Why join this symbolic effort? Because it forces us all to pay attention to the energy we use. When we turn off the lights in our cabin, no one will likely notice. But when all of Sydney, Australia, went dark last year on the first Earth Hour, when the lights winked out at the Opera House, the Harbor Bridge, and buildings across the city, it was visible from space. (Check out the video at Earth Hour.)

Switching off the nonessential lights and appliances for an hour isn't much of a sacrifice, but it is useful in showing us just how much energy we use, and how much of that we actually need. It's an opportunity to change habits and find ways to conserve, as our personal contribution to greening our footprint and lowering the amount of greenhouse gases each of us is responsible for adding to Earth's atmosphere. It's a way to begin to lighten our impact on the planet.

So spread the word, and join millions of people the world around this Saturday night in showing you want to make a difference. Turn out your lights and turn off your appliances from eight to nine o'clock. And turn on your global consciousness.

While you're at it, go outside and look at the stars. The moon won't have risen yet, so the Milky Way should shimmer like a silvery river running across the sky. Looking south, the bright star you see is Sirius, the closest star to Earth, in the constellation Canis Major, the Big Dog. Looking at the night sky is a great way to refresh your sense of wonder, and remember how easy it is to love this living Earth and the galaxy it spins in.

Listen to my podcast this week for more on Earth Hour.

I'll be on the road until April 15, so won't be posting again until after I return. After the find-spring outing, Richard and I will drive US 50, America's loneliest road, to the Pacific Coast, where I'll be doing some research for my next article for Audubon magazine, on how we can "green" death. (Check out "Raising the Roof," my article on green roofs in the current issue.)

Tuesday, March 18, 2008

Spring spinach for localvores

It didn't snow today here at 7,000 feet in the southern Rockies, so after last night's silvery coat of frost burned off in the morning sun, we took the row covers off the spinach in our kitchen garden. The crinkly green leaves are just starting to lift off the warm surface of the soil, but they're not quite big enough to pick yet. After an unusually long and cold winter, I'm eager to get back to eating food grown from my own soil.

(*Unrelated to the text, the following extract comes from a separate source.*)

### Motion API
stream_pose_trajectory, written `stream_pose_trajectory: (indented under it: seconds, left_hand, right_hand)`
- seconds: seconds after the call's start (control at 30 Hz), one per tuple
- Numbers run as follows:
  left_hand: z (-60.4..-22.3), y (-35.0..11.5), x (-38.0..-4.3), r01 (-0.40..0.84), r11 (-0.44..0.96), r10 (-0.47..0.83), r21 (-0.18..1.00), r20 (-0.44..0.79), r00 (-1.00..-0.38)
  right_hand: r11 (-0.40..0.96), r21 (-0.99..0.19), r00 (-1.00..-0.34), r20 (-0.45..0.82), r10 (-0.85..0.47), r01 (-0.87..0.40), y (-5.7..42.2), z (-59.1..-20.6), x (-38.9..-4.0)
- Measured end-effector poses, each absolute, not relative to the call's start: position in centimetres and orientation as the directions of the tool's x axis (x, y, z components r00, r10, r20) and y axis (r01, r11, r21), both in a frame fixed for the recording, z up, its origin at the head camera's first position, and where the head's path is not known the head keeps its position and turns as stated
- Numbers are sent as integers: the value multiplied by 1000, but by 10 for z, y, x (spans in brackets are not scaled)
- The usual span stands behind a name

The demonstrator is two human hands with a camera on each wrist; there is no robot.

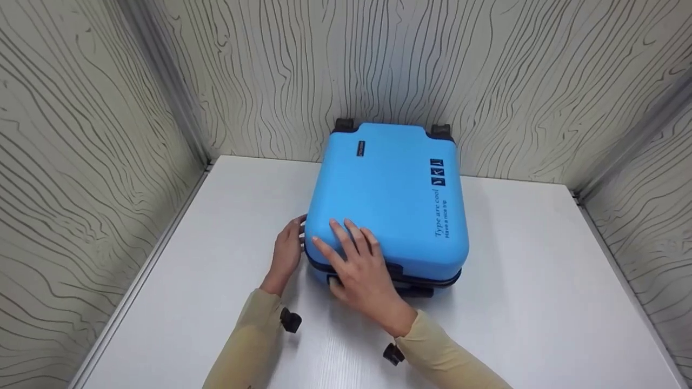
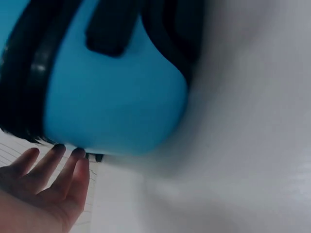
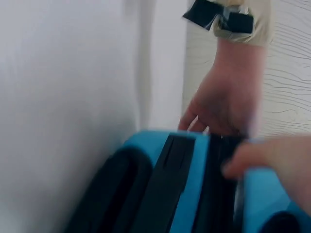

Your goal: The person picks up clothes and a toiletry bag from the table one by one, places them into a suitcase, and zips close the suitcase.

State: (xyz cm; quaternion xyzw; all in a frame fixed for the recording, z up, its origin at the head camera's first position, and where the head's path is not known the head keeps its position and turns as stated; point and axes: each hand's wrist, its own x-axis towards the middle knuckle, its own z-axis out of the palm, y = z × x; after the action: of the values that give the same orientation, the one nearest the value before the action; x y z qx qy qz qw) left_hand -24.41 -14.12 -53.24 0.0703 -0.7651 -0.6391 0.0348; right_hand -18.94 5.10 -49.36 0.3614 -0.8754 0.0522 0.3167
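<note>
One blue suitcase (image 1: 389,189) lies on the table (image 1: 530,281) far from my seat, right hand (image 1: 361,273) spread over its near left corner, left hand (image 1: 286,251) at its left side, fingers extended, and I expect it stiff, slick, bulky, best held by the black handle (image 1: 419,292).

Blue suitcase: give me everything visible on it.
The blue suitcase looks like smooth, rounded hard plastic, with black trim, a black handle, two visible black wheels, a small dark badge and dark lettering. It lies closed, printed face up, on the white table, wheels toward the wall. The right hand rests over its near edge; the left hand is at its left side, contact unclear.
</note>
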Motion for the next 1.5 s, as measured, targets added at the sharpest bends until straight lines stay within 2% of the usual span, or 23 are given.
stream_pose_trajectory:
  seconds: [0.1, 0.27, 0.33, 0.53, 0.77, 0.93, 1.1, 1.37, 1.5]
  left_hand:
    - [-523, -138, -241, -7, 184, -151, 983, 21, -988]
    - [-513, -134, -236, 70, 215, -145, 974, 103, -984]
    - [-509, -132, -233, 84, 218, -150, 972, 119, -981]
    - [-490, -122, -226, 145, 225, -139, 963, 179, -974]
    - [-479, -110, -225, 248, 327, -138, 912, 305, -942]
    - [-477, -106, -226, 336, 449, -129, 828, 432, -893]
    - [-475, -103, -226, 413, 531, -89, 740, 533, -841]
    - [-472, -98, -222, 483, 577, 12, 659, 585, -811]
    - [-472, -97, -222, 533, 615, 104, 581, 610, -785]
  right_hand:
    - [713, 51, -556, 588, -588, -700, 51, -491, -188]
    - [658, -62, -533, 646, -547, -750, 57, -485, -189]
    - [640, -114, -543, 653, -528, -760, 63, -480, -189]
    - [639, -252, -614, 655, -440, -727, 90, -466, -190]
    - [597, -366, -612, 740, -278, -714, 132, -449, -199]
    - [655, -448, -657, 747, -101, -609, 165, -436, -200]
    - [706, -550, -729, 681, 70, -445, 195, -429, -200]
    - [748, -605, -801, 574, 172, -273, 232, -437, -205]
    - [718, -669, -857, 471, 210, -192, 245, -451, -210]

I planted the spinach last fall just in time for them to sprout and grow a few tiny leaves before the weather got too cold and the days too short for them to do more than hang on under the insulation of the row covers. But now that the equinox is almost here, and the days are lengthening relatively fast, my spinach plants are perking up. I'll thin them this weekend, and by next week, I'll pick a few leaves for our lunch time salads. The localvore in me is getting impatient to taste my terroir again!

It's time to plant the sugar snap peas too, plus some other spring greens. Last year we discovered chervil with its lacy leaves and delicate licorice flavor - it's a wonderful addition to sandwiches and salads. This year I'm going to plant tat soi (also called bok choi), turnips (I'll pick them tiny to steam greens and all), and I'm trying gala mache, also called corn salad or lamb's lettuce as well.

As always, I rely on plantswoman and cook Renee Shepherd of Renee's Seeds for my gourmet kitchen garden seeds. She knows gardening, and she knows flavor and cooking, and the combination makes for unbeatable seed varieties and prodigious and yummy harvests. Thanks for satisfying this localvore's hunger, Renee!